Les seuls chiffres qui apparaissent sont ceux liés à l'augmentation proposée par la nouvelle loi, du 0,3% actuel à 0,7% du PIB. Mais cette note est délibérément dénuée de volonté de donner des indications, même si elles restent vagues, sur les raisons de doubler le budget ou sur la manière dont il sera utilisé. Le Master Plan continue d’ignorer des choses qui ne sont plus secondaires aujourd’hui. Par exemple, y a-t-il une raison qui justifie que les Espagnols investissent deux fois plus dans leur coopération officielle sans un changement radical dans la culture des objectifs et des résultats ?
Cela me ramène à l’Indice de transparence de l’aide. Je vous demande de regarder les organisations qui figurent en tête de liste. Ils effectuent tous un exercice de responsabilisation complet et systématique pour démontrer le lien entre objectifs et résultats. Il n'y a ni piège ni carton. Et pourtant, nous en sommes encore à des années lumières. Peu importe à quel point l'AECID développe un nouveau système d'information sur les données de notre aide publique.
L'Espagne est un pays essentiellement engagé dans le développement, avec des professionnels exceptionnels. Mais en même temps, elle dispose d’un système de coopération officielle très difficile à redynamiser.
Le grand dilemme est que l’Espagne est un pays largement engagé dans le développement et qui dispose de professionnels exceptionnels. Mais en même temps, elle dispose d’un système de coopération officielle très difficile à redynamiser.

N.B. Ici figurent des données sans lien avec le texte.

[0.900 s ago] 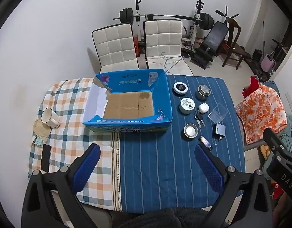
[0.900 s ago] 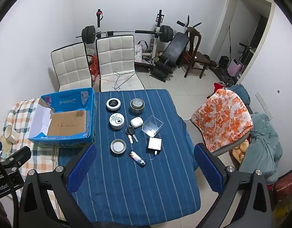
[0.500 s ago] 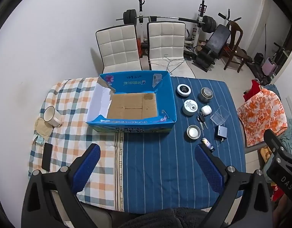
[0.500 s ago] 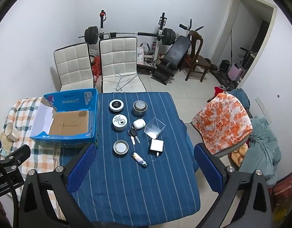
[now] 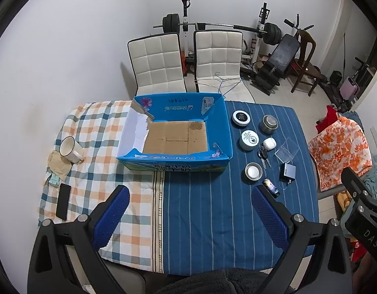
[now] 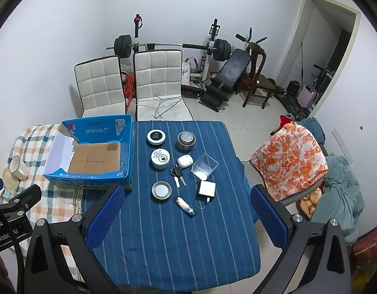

Ce n’est pas le moment de s’enliser dans les critiques et justifications habituelles, mais de démontrer qu’il existe une ambition et une volonté d’offrir un horizon beaucoup plus convaincant. Celui qui transcende le ton évangélisateur du Plan directeur et confirme la volonté d’atteindre des objectifs qui favorisent une transformation profonde. J'en propose une, et j'ose dire qu'elle obtiendrait un soutien majoritaire : que la coopération espagnole figure parmi les 25 premières de l'indice de transparence en 2030. Pour y parvenir, je suis de plus en plus convaincu qu'il faut élargir un nouvel espace, qu'il grandisse en dehors l'ancien, en coordination, mais en dehors des Affaires étrangères, et beaucoup plus proche de l'Économie et de l'Industrie, et d'entités comme l'ICEX et la Cofides. Un espace en phase avec les besoins de coopération d’aujourd’hui et des années à venir, où peuvent naître une vision et une culture de travail radicalement différentes.
Depuis quelques années, je publie des articles sur la nécessité de moderniser l’action extérieure espagnole. C'est frustrant de continuer à faire ça. J'aimerais me tromper et que la nouvelle loi puisse inspirer les changements dont notre système de coopération officielle a besoin. Moi, aujourd’hui, je ne les perçois pas. Je continue de remarquer les mêmes symptômes que toujours, en lien avec les tendances et approches de tiers. Combler par des discours le manque de données concrètes sur un nouveau modèle véritablement intégrateur qui projette une conviction claire sur ce que nous voulons être, à quoi nous voulons contribuer et comment le réaliser.